# Mk6 Golf GTD info/opinions/pics please!!



## Keith_Lane (Dec 9, 2011)

Hello all,
Merry x-mas first off!!
I've a notion to maybe change the car in early 2013, I quite like the GTD Golfs, what I'm wondering is if any of you have personal views and experiences you'd like to share... what are they like to drive? best engine? reliability etc.. By all means throw up some pics of any that you may have!! 

Cheers:thumb:

Keith


----------



## rob_vrs (Jan 4, 2012)

Keith_Lane said:


> Hello all,
> Merry x-mas first off!!
> I've a notion to maybe change the car in early 2013, I quite like the GTD Golfs, what I'm wondering is if any of you have personal views and experiences you'd like to share... what are they like to drive? best engine? reliability etc.. By all means throw up some pics of any that you may have!!
> 
> ...


I can't comment on the golf, however my octavia (the same car as GTD) is brilliant to drive, more than powerful enough as a daily driver. If the golf handles anything like my mums scirocco it will be great. I was surprised how good the octavia handled for such a large car.

I know slightly different looking cars haha hope this helps.

Rob


----------



## SteveTDCi (Feb 8, 2006)

Only one engine choice with the gtd and that's the 170 version, it's supposed to be the diesel version of the gti, personally if you want a golf and a sporty gti style then get the gti. The gtd is very expensive for what it is but if it's what you want then it's not a bad car to live with. At a recent VW day the sales guy said he much preferred the scirocco gt 170 diesel to the golf so you might want to try one of them if it fits your personal circumstances.


----------



## rob_vrs (Jan 4, 2012)

SteveTDCi said:


> Only one engine choice with the gtd and that's the 170 version, it's supposed to be the diesel version of the gti, personally if you want a golf and a sporty gti style then get the gti. The gtd is very expensive for what it is but if it's what you want then it's not a bad car to live with. At a recent VW day the sales guy said he much preferred the scirocco gt 170 diesel to the golf so you might want to try one of them if it fits your personal circumstances.
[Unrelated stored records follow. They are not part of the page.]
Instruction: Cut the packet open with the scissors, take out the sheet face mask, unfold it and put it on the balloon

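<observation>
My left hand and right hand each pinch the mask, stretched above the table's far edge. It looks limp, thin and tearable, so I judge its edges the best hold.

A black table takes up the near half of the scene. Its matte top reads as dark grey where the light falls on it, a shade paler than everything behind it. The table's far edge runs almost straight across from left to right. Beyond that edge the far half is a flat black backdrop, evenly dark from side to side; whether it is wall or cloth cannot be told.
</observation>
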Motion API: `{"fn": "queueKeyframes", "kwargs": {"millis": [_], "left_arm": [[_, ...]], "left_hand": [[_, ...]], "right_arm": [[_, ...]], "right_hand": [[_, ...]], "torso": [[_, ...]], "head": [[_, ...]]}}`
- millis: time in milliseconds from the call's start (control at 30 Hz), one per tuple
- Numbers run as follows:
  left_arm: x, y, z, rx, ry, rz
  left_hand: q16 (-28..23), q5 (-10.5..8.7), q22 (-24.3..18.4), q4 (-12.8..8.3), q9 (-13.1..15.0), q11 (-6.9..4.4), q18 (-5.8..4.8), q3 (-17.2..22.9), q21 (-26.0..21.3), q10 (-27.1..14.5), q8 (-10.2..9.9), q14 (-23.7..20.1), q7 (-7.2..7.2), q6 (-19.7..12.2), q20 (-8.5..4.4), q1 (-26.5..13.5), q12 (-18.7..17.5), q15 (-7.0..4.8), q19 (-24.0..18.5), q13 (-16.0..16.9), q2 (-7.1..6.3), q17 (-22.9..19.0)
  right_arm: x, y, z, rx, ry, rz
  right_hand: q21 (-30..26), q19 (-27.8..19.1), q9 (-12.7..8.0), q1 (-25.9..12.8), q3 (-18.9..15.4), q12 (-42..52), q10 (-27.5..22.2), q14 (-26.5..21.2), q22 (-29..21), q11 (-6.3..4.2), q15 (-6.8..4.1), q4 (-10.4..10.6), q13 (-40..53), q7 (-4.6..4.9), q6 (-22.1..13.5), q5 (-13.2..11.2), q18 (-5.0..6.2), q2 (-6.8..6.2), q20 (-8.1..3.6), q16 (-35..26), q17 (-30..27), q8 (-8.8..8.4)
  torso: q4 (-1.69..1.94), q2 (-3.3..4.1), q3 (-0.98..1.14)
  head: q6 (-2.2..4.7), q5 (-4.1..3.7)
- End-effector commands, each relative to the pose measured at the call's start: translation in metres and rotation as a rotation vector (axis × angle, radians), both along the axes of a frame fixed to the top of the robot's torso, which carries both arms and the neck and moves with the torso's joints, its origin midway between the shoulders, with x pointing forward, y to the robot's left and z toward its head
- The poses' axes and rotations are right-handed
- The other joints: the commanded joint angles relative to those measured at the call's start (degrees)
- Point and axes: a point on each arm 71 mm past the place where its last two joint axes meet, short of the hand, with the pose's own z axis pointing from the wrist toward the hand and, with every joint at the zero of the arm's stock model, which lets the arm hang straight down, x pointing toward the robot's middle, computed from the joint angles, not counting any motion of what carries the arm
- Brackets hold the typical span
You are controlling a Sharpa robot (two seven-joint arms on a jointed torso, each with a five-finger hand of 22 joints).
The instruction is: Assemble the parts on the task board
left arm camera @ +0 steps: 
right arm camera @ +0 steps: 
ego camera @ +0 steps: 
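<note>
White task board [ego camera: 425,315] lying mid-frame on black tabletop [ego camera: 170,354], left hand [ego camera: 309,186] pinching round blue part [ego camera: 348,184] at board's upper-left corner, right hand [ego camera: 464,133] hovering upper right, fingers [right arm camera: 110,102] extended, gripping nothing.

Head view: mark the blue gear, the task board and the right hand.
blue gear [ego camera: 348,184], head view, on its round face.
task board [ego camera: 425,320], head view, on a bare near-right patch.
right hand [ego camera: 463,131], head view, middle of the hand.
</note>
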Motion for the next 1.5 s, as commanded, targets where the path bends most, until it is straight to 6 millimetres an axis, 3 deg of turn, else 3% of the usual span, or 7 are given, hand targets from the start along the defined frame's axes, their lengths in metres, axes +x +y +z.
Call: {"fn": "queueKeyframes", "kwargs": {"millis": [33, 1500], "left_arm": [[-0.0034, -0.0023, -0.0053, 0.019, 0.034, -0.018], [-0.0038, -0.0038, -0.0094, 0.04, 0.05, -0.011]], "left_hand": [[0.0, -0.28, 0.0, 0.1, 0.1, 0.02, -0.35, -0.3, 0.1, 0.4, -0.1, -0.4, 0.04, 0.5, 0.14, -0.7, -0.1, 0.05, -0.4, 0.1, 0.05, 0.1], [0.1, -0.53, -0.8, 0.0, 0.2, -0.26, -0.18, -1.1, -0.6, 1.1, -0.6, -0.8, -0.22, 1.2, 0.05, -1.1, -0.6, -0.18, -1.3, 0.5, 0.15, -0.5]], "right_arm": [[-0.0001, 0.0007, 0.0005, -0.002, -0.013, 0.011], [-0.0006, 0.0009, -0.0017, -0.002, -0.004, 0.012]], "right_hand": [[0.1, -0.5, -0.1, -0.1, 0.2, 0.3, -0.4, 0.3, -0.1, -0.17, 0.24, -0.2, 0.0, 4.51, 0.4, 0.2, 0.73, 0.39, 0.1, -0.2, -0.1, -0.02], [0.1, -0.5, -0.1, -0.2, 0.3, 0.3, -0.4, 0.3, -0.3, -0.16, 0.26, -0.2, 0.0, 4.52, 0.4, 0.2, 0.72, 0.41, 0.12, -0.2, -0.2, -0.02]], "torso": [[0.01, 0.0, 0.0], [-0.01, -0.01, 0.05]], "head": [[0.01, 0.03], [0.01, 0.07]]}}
As said above if you want sporty then as they say go petrol, however the 170 is powerful and returns good mpg I get around 46mpg over the 9000miles if done so far in my car. Like me it is not suitable to get a petrol for the mileage so the diesel sporty alternative is great. As for the scirocco I personally don't like the feeling of been crammed in a car, along with the awful visibility out of it. However great car to drive and the 170 I bet would be good, the mothers is the blue motion 140bhp which is perfect for her tootling around.


----------



## MidlandsCarCare (Feb 18, 2006)

Don't forget the Leon FR too. Inferior cabin but looks good with the BTCC kit on. 

What do GTD's go for? About £15k?


----------



## xJay1337 (Jul 20, 2012)

A 170 with a turbo back exhaust (Dpf delete) and remap will net over 230bhp in the right tuners hands.. 
Where as a stock GTI only maps to around 240... but you don't get the 320+lb ft of torque.


----------



## rob_vrs (Jan 4, 2012)

MidlandsCarCare said:


> Don't forget the Leon FR too. Inferior cabin but looks good with the BTCC kit on.
> 
> What do GTD's go for? About £15k?


And rest i believe 20k+ i think last time i looked, hence why i bought an octavia vrs haha for 10k less for a new vrs than the list price of a new gtd


----------



## Keith_Lane (Dec 9, 2011)

Cheers for comments so far, would be a daily driver so it's going to have to be diesel, looking for good mpg but a sporty feel too, that's why it seems appealing, very few of them here in the Republic compared to NI and the UK !!


----------



## Alzak (Aug 31, 2010)

xJay1337 said:


> A 170 with a turbo back exhaust (Dpf delete) and remap will net over 230bhp in the right tuners hands..
> Where as a stock GTI only maps to around 240... but you don't get the 320+lb ft of torque.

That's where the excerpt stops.